Así, al comenzar la novela, la señora Jenny Treibel se nos presenta como una encantadora y, sobre todo, sensible dama. La señora Treibel parece ser profundamente sentimental y estar perpetuamente sumida en una extática contemplación poética de la realidad de su entorno. Sin embargo, su antiguo enamorado, el profesor Wilibald Schmidt, demuestra conocerla mejor. Por boca del profesor conoceremos las aspiraciones más prosaicas de Jenny y el devenir de la historia confirmará que su aparente búsqueda de lo ideal no es más que una pose que ella misma ignora mantener.

Con algunas subtramas de menor interés, el narrador —una voz irónica que salpimenta con gracia la narración— se ocupa del pequeño revuelo familiar que el compromiso matrimonial ocasiona y las diferentes formas en que los afectados actúan.
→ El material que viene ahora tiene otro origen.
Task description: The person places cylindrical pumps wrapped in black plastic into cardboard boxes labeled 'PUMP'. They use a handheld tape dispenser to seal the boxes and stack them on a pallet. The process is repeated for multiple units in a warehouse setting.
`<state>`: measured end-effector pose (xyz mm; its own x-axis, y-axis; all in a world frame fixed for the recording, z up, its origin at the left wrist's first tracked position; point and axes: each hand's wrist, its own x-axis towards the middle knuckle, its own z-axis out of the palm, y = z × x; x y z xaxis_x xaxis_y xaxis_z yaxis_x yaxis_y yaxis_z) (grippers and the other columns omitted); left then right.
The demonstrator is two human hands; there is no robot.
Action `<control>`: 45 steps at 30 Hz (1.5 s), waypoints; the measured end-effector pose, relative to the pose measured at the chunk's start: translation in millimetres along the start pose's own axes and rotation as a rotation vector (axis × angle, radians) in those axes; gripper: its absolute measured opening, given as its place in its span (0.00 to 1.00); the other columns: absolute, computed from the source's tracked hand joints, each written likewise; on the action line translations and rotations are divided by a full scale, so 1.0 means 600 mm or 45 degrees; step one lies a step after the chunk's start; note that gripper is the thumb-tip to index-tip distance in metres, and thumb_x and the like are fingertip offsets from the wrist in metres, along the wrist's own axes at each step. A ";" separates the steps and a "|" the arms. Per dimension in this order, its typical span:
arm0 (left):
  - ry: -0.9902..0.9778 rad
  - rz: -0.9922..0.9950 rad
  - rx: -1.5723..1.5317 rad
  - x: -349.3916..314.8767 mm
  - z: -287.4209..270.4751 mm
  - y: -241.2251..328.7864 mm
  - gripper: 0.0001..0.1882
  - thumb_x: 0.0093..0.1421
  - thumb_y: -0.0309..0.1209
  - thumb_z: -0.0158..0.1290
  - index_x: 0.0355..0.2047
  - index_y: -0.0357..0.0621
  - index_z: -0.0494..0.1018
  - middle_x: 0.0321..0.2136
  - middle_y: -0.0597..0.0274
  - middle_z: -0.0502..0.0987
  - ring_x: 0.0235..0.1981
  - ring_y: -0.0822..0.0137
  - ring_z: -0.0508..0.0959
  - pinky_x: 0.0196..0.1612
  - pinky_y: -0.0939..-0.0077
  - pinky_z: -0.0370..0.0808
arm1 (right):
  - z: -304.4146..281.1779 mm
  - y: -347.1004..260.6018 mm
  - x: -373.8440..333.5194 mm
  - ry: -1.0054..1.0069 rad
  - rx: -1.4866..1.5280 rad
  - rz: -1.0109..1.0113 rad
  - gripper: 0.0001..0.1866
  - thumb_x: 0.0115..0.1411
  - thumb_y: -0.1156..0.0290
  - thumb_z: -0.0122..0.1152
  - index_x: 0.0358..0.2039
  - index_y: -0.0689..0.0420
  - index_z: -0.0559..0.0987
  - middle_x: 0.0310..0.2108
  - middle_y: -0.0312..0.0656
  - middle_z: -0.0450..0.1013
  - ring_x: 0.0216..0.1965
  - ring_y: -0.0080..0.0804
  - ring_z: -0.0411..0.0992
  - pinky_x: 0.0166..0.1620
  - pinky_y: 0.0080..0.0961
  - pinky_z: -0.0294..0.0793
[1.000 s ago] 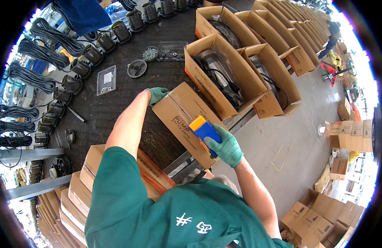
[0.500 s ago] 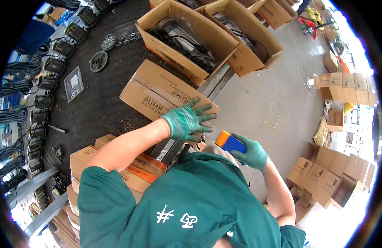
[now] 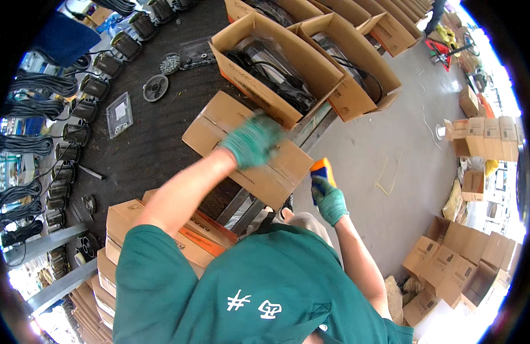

Es en esa variedad de posiciones, así como en la riqueza de los personajes que las asumen, donde se despliega el talento que cautivará al lector: el novio que busca en el amor la fuerza para oponerse a los omnipresentes designios maternos; la novia que con su compromiso busca satisfacer el «deseo de vivir bien que se ha apoderado de todo el mundo»; la señora Treibel que pese a sus veleidades sentimentales es un espíritu netamente prosaico y calculador; el padre del novio, que disfruta en silencio la rebeldía juvenil de su hijo… cada actitud es una tesela que se une formando el dibujo claro de un pequeño drama que, por fortuna, tendrá un final feliz.

No hemos de pensar que la señora Treibel es un espíritu mezquino. En primer lugar, porque ella misma no es del todo consciente de la falta de coherencia de su actitud; pero también porque en esta novela no hay buenos ni malos: son sencillamente, como explicaba al principio, gente corriente.

A través de Jenny Treibel, pero también de Corinna Schmidt, Fontane reflejó lo que seguramente consideró un mal de su tiempo: la gente corriente empezaba a valorar más el dinero que el conocimiento, el amor o la bondad. Y con su deliciosa novela quiso consignar, no sin ironía, esa nefasta deriva que, a fin de cuentas, ha acabado por conducirnos a donde estamos.